**What the exercise asks**
The copy has to match the records word for word and include no pictures.

**Input for this task**

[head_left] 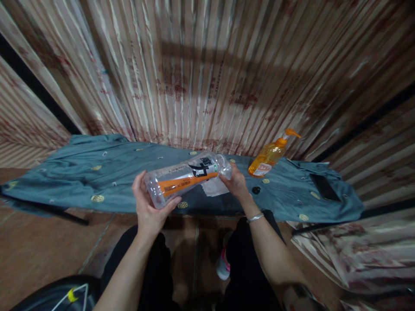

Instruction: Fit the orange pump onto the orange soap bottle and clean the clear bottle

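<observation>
A clear plastic bottle (181, 179) with an orange and black label lies tilted between my two hands, above the cloth-covered table. My left hand (151, 209) grips its base end, thumb below and fingers behind. The neck end is held by my right hand (236, 181), with a bracelet on that wrist. Under the bottle, close to my right hand, a white tissue or cloth (214, 187) rests on the table. A small black cap-like piece (256, 190) sits just right of my right hand.
Farther right stands a pump bottle (267, 157) of orange liquid, with a dark phone (324, 187) beyond it. A blue-grey patterned cloth (129, 172) covers the narrow table. Behind it hangs a pleated curtain (201, 86). A black round object (61, 293) is at lower left.
</observation>
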The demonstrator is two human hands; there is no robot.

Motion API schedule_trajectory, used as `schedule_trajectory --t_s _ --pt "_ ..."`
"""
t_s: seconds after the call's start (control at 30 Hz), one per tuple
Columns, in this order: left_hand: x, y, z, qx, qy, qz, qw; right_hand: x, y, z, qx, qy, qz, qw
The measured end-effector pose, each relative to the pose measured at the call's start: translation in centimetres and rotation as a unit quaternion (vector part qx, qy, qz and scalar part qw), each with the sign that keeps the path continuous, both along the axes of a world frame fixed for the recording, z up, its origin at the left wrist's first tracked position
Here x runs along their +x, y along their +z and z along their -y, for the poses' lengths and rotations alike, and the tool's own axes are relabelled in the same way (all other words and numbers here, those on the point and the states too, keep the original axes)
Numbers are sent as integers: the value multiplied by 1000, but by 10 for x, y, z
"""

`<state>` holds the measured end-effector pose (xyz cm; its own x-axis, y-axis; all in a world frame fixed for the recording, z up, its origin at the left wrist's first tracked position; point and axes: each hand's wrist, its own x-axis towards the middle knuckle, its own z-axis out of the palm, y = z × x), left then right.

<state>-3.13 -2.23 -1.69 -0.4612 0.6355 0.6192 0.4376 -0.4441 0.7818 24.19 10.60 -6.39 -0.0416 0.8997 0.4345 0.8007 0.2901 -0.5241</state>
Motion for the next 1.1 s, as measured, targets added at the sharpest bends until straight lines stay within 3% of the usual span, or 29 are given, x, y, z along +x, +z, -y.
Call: schedule_trajectory --t_s 1.1 --pt "-1 -2 0 38 -1 -42 998 1 -2 -2 5 0 3 1000"
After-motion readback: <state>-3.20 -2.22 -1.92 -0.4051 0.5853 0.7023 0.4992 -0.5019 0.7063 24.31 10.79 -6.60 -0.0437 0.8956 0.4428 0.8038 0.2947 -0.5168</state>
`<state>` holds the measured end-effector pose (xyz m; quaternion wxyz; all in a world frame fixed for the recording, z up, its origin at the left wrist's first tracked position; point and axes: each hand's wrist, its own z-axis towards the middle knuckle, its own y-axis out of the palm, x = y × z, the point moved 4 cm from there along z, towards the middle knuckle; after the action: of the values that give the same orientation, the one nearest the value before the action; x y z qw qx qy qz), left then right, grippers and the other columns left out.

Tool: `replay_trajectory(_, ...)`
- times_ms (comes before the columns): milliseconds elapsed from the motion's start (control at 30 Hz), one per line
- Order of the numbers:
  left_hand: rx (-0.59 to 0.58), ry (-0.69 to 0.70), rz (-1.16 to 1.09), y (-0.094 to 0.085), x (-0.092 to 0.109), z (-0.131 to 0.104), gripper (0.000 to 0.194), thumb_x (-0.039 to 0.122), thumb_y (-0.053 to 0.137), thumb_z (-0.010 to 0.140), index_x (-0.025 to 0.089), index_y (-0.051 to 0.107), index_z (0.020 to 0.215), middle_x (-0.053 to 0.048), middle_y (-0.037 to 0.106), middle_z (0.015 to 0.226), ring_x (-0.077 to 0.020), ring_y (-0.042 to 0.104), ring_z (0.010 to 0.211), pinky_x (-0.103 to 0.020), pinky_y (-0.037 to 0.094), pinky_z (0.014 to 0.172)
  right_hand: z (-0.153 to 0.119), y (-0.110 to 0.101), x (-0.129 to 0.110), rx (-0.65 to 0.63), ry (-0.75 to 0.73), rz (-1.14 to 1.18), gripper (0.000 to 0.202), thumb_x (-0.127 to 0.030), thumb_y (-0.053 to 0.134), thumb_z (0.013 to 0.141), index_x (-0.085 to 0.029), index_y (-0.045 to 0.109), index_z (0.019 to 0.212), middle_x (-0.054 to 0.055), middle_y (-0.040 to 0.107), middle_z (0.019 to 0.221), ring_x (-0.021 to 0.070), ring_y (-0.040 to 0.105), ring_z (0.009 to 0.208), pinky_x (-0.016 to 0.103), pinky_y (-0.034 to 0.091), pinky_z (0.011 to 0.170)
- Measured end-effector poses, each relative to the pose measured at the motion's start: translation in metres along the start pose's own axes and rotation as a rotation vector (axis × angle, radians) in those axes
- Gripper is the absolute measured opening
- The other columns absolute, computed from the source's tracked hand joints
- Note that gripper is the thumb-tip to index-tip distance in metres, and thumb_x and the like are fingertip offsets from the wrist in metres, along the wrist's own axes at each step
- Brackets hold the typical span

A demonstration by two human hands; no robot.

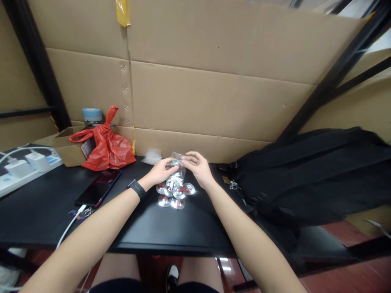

**Your solution**
[head_left] 

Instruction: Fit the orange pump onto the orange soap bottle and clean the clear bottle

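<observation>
A clear plastic bottle (181, 179) with an orange and black label lies tilted between my two hands, above the cloth-covered table. My left hand (151, 209) grips its base end, thumb below and fingers behind. The neck end is held by my right hand (236, 181), with a bracelet on that wrist. Under the bottle, close to my right hand, a white tissue or cloth (214, 187) rests on the table. A small black cap-like piece (256, 190) sits just right of my right hand.
Farther right stands a pump bottle (267, 157) of orange liquid, with a dark phone (324, 187) beyond it. A blue-grey patterned cloth (129, 172) covers the narrow table. Behind it hangs a pleated curtain (201, 86). A black round object (61, 293) is at lower left.
</observation>
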The demonstrator is two human hands; there is no robot.

Motion API schedule_trajectory, used as `schedule_trajectory --t_s _ --pt "_ ..."`
"""
t_s: seconds after the call's start (control at 30 Hz), one per tuple
Columns, in this order: left_hand: x, y, z, qx, qy, qz, qw; right_hand: x, y, z, qx, qy, qz, qw
The measured end-effector pose, each relative to the pose measured at the call's start: translation in centimetres and rotation as a unit quaternion (vector part qx, qy, qz and scalar part qw), each with the sign that keeps the path continuous, both along the axes of a world frame fixed for the recording, z up, its origin at the left wrist's first tracked position
Here x runs along their +x, y along their +z and z along their -y, for the poses' lengths and rotations alike, and the tool's own axes are relabelled in the same way (all other words and numbers here, those on the point and the states too, keep the original axes)
Numbers are sent as integers: the value multiplied by 1000, but by 10 for x, y, z
"""

`<state>` holds the measured end-effector pose (xyz cm; its own x-axis, y-axis; all in a world frame fixed for the recording, z up, its origin at the left wrist's first tracked position; point and axes: each hand's wrist, its own x-axis towards the middle knuckle, its own z-axis out of the palm, y = z × x), left then right.

<state>-3.13 -2.23 -1.69 -0.4612 0.6355 0.6192 0.4376 -0.4441 0.7818 24.19 10.60 -6.39 -0.0416 0.8997 0.4345 0.8007 0.2901 -0.5241</state>
Motion for the next 1.1 s, as measured, targets added at the sharpest bends until straight lines stay within 3% of the usual span, or 29 are given, x, y, z along +x, +z, -y.
Call: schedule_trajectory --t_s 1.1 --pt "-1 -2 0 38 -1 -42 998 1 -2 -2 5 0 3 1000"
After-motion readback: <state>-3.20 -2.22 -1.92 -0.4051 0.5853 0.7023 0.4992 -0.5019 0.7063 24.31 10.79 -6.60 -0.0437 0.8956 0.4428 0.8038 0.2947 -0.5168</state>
`<state>` holds the measured end-effector pose (xyz m; quaternion wxyz; all in a world frame fixed for the recording, z up, its origin at the left wrist's first tracked position; point and axes: each hand's wrist, its own z-axis towards the middle knuckle, its own y-axis out of the palm, x = y × z, the point moved 4 cm from there along z, towards the middle knuckle; after the action: of the values that give the same orientation, the one nearest the value before the action; x y z qw qx qy qz), left then right, grippers and the other columns left out.

Tool: `replay_trajectory(_, ...)`
- times_ms (comes before the columns): milliseconds elapsed from the motion's start (control at 30 Hz), one per line
- Order of the numbers:
  left_hand: rx (-0.59 to 0.58), ry (-0.69 to 0.70), rz (-1.16 to 1.09), y (-0.094 to 0.085), x (-0.092 to 0.109), z (-0.131 to 0.104), gripper (0.000 to 0.194), thumb_x (-0.039 to 0.122), thumb_y (-0.053 to 0.137), thumb_z (-0.010 to 0.140), index_x (-0.025 to 0.089), index_y (-0.051 to 0.107), index_z (0.020 to 0.215), middle_x (-0.053 to 0.048), middle_y (-0.037 to 0.106), middle_z (0.015 to 0.226), ring_x (-0.077 to 0.020), ring_y (-0.042 to 0.104), ring_z (0.010 to 0.211), pinky_x (-0.103 to 0.020), pinky_y (-0.037 to 0.094), pinky_z (0.014 to 0.172)
  right_hand: z (-0.153 to 0.119), y (-0.110 to 0.101), x (-0.129 to 0.110), rx (-0.65 to 0.63), ry (-0.75 to 0.73), rz (-1.14 to 1.18), gripper (0.000 to 0.202), thumb_x (-0.127 to 0.030), thumb_y (-0.053 to 0.134), thumb_z (0.013 to 0.141), index_x (-0.085 to 0.029), index_y (-0.045 to 0.109), index_z (0.019 to 0.212), middle_x (-0.054 to 0.055), middle_y (-0.040 to 0.107), middle_z (0.019 to 0.221), ring_x (-0.021 to 0.070), ring_y (-0.040 to 0.105), ring_z (0.009 to 0.208), pinky_x (-0.016 to 0.103), pinky_y (-0.034 to 0.091), pinky_z (0.011 to 0.170)
- Measured end-effector poses, each relative to the pose measured at the motion's start: translation in metres along the start pose's own axes and rotation as a rotation vector (axis × angle, radians) in those axes
- Gripper is the absolute measured opening
- The other columns absolute, computed from the source's tracked hand joints
- Note that gripper is the thumb-tip to index-tip distance in metres, and thumb_x and the like are fingertip offsets from the wrist in metres, along the wrist's own axes at each step
- Brackets hold the typical span

A demonstration by two human hands; no robot.

No further output remains for this exercise.